# TASK PROMPT
Copy the lines below word for word, skipping any image.

- Opening Delimiter -

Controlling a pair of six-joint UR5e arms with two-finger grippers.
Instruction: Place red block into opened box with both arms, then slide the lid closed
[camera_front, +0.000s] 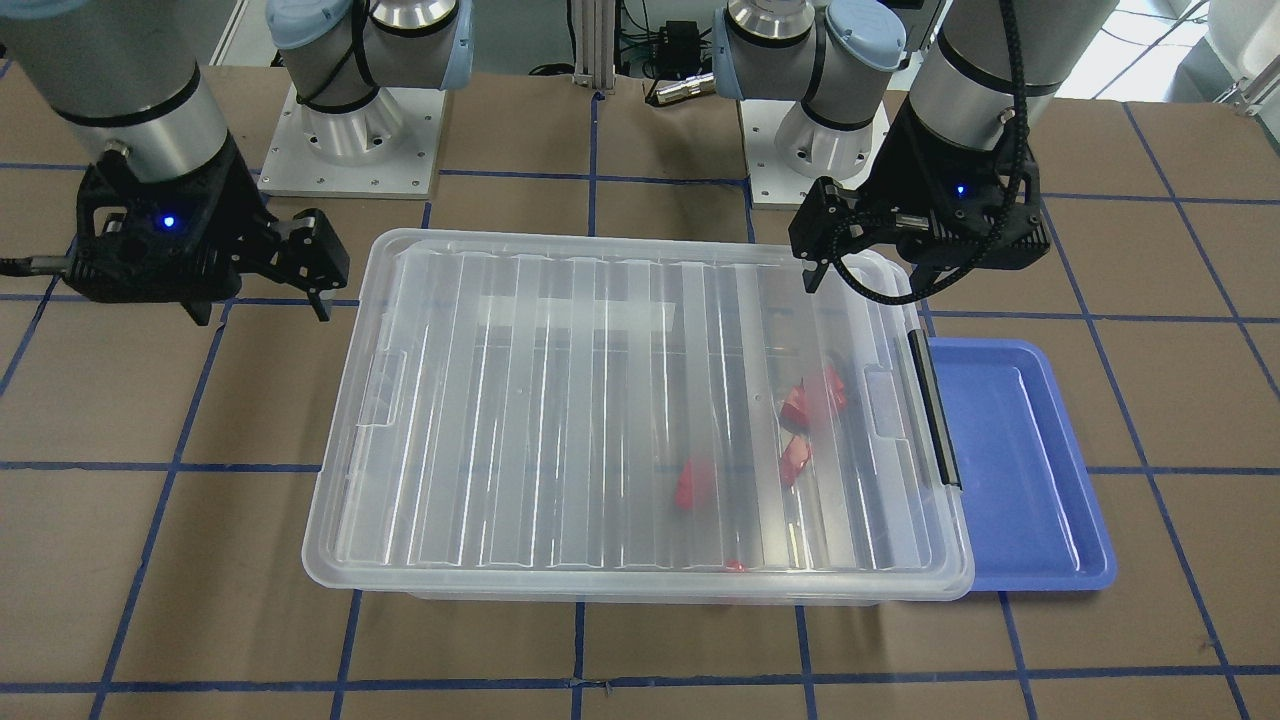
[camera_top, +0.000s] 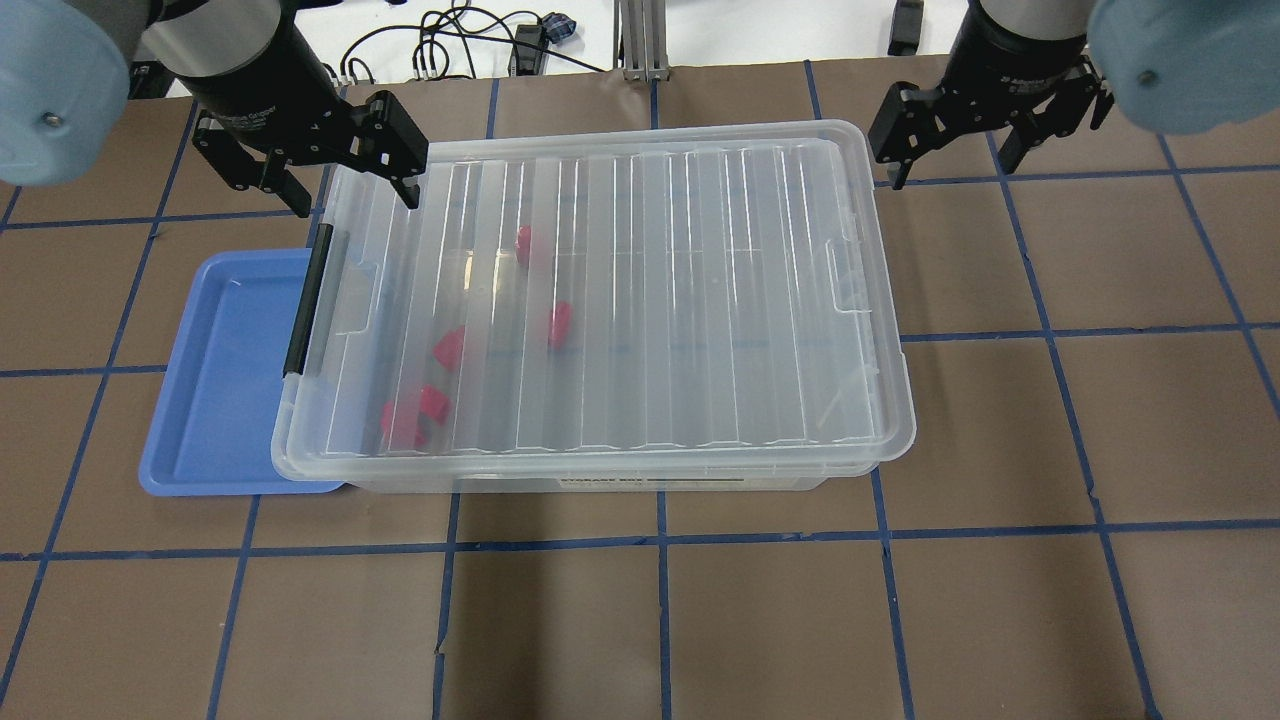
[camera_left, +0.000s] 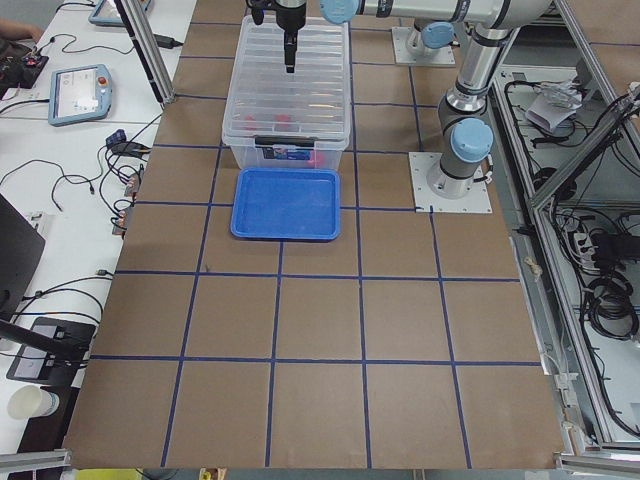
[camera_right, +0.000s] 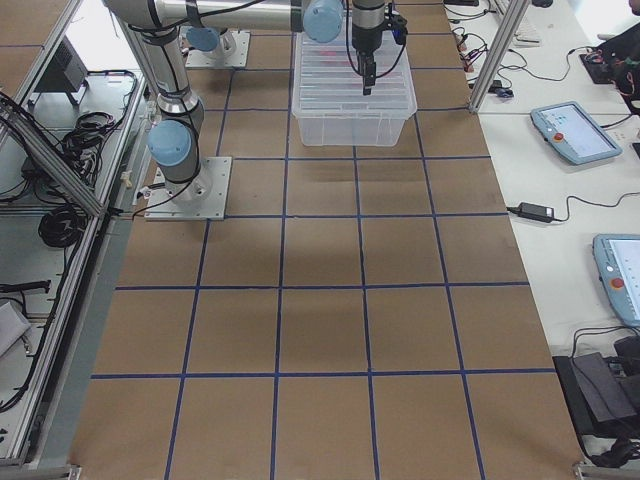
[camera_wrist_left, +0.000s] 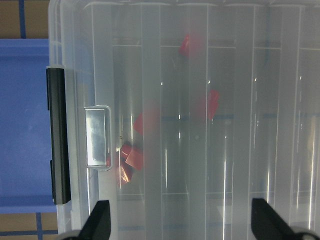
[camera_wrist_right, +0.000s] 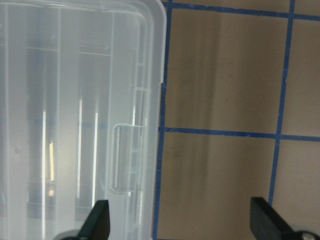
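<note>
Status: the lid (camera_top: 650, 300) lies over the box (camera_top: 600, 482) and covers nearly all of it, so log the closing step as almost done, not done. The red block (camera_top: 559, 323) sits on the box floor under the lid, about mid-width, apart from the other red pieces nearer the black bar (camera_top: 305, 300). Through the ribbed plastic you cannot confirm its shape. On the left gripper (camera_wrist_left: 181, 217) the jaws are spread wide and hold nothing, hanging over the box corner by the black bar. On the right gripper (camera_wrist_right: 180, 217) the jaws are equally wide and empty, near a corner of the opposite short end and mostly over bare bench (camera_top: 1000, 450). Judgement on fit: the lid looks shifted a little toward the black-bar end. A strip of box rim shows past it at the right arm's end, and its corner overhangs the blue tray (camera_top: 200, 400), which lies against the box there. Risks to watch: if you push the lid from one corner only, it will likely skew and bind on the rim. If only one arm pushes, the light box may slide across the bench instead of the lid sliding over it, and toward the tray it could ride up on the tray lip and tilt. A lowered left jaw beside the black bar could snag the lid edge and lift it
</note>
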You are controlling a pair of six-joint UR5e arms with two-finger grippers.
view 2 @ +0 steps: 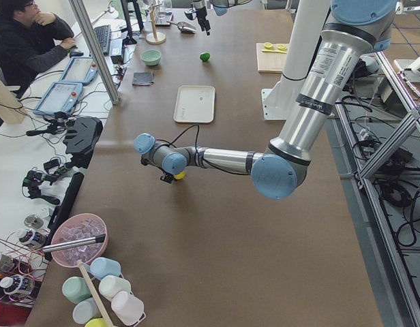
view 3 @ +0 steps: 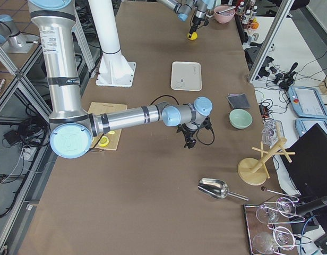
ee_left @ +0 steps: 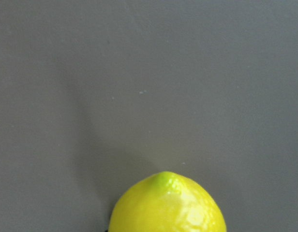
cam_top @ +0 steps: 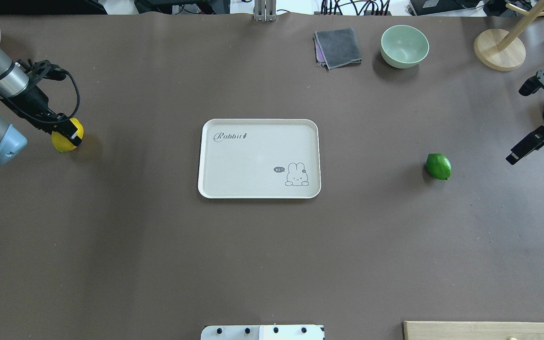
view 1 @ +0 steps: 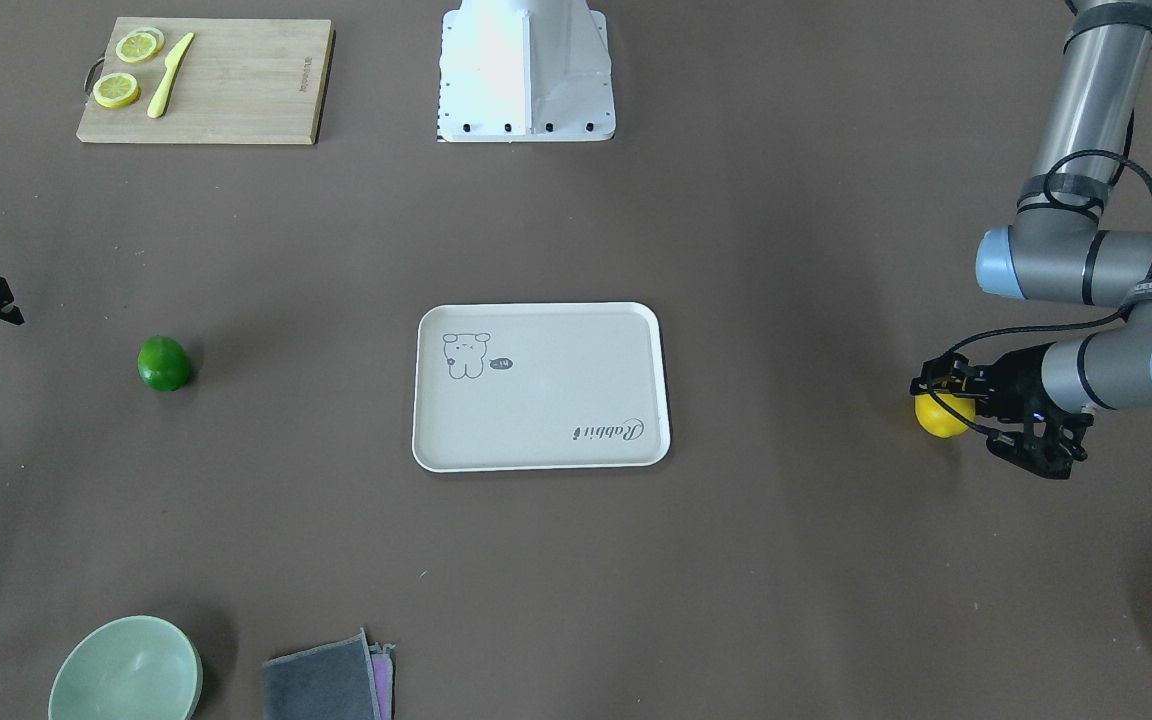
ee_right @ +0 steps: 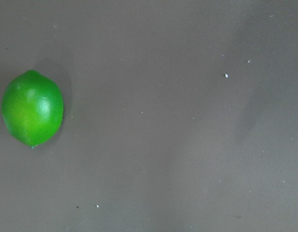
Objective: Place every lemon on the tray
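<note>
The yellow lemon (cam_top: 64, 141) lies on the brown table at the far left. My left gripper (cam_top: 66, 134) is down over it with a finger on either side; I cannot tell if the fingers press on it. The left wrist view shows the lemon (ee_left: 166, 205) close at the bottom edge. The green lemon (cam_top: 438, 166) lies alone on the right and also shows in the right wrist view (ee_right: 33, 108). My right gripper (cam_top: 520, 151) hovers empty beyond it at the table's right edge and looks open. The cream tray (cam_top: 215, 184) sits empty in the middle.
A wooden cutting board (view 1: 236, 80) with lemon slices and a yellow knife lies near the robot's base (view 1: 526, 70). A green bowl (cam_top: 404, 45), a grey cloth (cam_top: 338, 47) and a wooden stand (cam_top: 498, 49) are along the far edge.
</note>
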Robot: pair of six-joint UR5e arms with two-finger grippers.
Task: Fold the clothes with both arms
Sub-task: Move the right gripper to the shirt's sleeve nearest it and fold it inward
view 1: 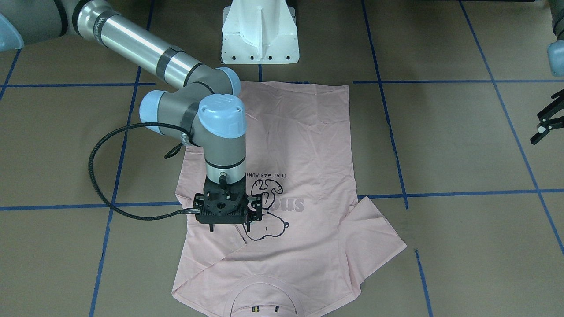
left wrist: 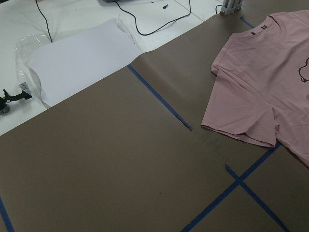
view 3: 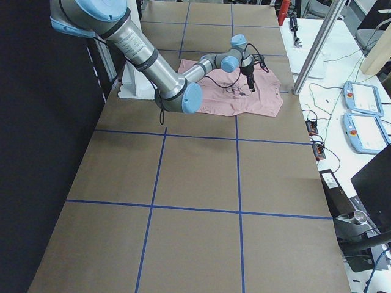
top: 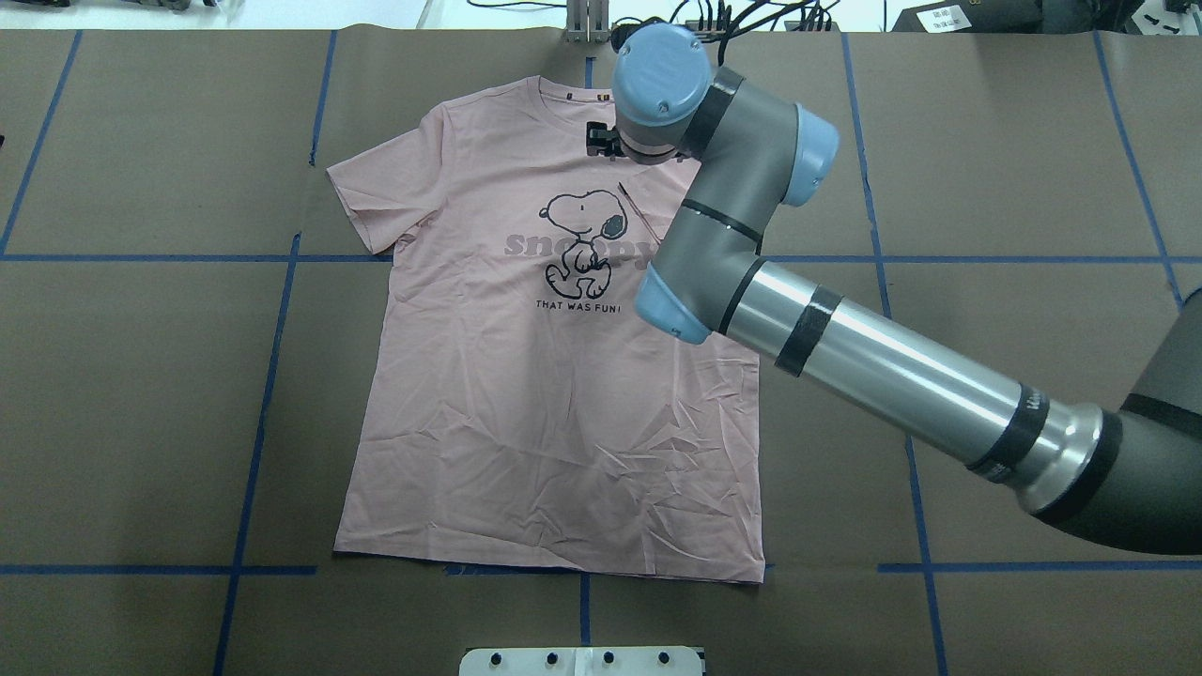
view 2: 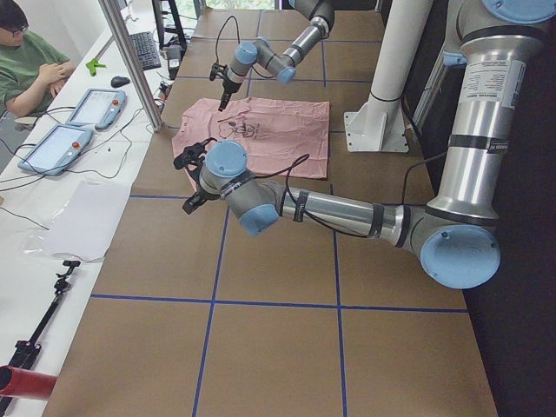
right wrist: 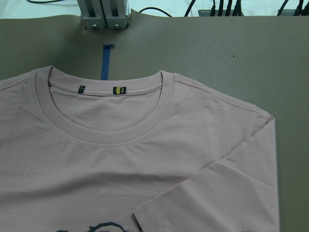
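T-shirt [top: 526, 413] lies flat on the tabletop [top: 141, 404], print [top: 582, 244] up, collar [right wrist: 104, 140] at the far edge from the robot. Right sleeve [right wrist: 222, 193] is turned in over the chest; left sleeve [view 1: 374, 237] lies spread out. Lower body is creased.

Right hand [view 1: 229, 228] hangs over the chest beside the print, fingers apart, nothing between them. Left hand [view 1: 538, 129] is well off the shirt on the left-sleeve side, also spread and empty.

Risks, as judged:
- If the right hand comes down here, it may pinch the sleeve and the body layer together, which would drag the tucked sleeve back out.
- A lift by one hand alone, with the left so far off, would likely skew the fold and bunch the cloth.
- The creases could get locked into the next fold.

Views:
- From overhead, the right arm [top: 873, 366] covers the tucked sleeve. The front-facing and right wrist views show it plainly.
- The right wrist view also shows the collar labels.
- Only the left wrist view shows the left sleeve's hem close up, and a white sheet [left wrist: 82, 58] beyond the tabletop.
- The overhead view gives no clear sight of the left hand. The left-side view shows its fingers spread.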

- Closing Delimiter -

# REPLY
Controlling a pair of six-joint UR5e arms with two-finger grippers.
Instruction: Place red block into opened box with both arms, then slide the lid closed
[camera_front, +0.000s] 
[camera_top, +0.000s] 
[camera_left, +0.000s] 
[camera_right, +0.000s] 
[camera_wrist_left, +0.000s] 
[camera_wrist_right, +0.000s] 
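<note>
Status: the lid (camera_top: 650, 300) lies over the box (camera_top: 600, 482) and covers nearly all of it, so log the closing step as almost done, not done. The red block (camera_top: 559, 323) sits on the box floor under the lid, about mid-width, apart from the other red pieces nearer the black bar (camera_top: 305, 300). Through the ribbed plastic you cannot confirm its shape. On the left gripper (camera_wrist_left: 181, 217) the jaws are spread wide and hold nothing, hanging over the box corner by the black bar. On the right gripper (camera_wrist_right: 180, 217) the jaws are equally wide and empty, near a corner of the opposite short end and mostly over bare bench (camera_top: 1000, 450). Judgement on fit: the lid looks shifted a little toward the black-bar end. A strip of box rim shows past it at the right arm's end, and its corner overhangs the blue tray (camera_top: 200, 400), which lies against the box there. Risks to watch: if you push the lid from one corner only, it will likely skew and bind on the rim. If only one arm pushes, the light box may slide across the bench instead of the lid sliding over it, and toward the tray it could ride up on the tray lip and tilt. A lowered left jaw beside the black bar could snag the lid edge and lift it
</note>
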You are controlling a pair of six-joint UR5e arms with two-finger grippers.
view 2 @ +0 steps: 
view 3 @ +0 steps: 
ee_left @ +0 steps: 
cam_top @ +0 steps: 
view 1 @ +0 steps: 
ee_right @ +0 steps: 
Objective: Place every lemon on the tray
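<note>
The yellow lemon (cam_top: 64, 141) lies on the brown table at the far left. My left gripper (cam_top: 66, 134) is down over it with a finger on either side; I cannot tell if the fingers press on it. The left wrist view shows the lemon (ee_left: 166, 205) close at the bottom edge. The green lemon (cam_top: 438, 166) lies alone on the right and also shows in the right wrist view (ee_right: 33, 108). My right gripper (cam_top: 520, 151) hovers empty beyond it at the table's right edge and looks open. The cream tray (cam_top: 215, 184) sits empty in the middle.
A wooden cutting board (view 1: 236, 80) with lemon slices and a yellow knife lies near the robot's base (view 1: 526, 70). A green bowl (cam_top: 404, 45), a grey cloth (cam_top: 338, 47) and a wooden stand (cam_top: 498, 49) are along the far edge.
</note>
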Robot: pair of six-joint UR5e arms with two-finger grippers.
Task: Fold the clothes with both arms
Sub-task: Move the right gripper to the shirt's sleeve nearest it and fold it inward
view 1: 
left wrist: 
view 3: 
top: 
view 2: 
right wrist: 
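T-shirt [top: 526, 413] lies flat on the tabletop [top: 141, 404], print [top: 582, 244] up, collar [right wrist: 104, 140] at the far edge from the robot. Right sleeve [right wrist: 222, 193] is turned in over the chest; left sleeve [view 1: 374, 237] lies spread out. Lower body is creased.

Right hand [view 1: 229, 228] hangs over the chest beside the print, fingers apart, nothing between them. Left hand [view 1: 538, 129] is well off the shirt on the left-sleeve side, also spread and empty.

Risks, as judged:
- If the right hand comes down here, it may pinch the sleeve and the body layer together, which would drag the tucked sleeve back out.
- A lift by one hand alone, with the left so far off, would likely skew the fold and bunch the cloth.
- The creases could get locked into the next fold.

Views:
- From overhead, the right arm [top: 873, 366] covers the tucked sleeve. The front-facing and right wrist views show it plainly.
- The right wrist view also shows the collar labels.
- Only the left wrist view shows the left sleeve's hem close up, and a white sheet [left wrist: 82, 58] beyond the tabletop.
- The overhead view gives no clear sight of the left hand. The left-side view shows its fingers spread.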

The work on this exercise has been finished.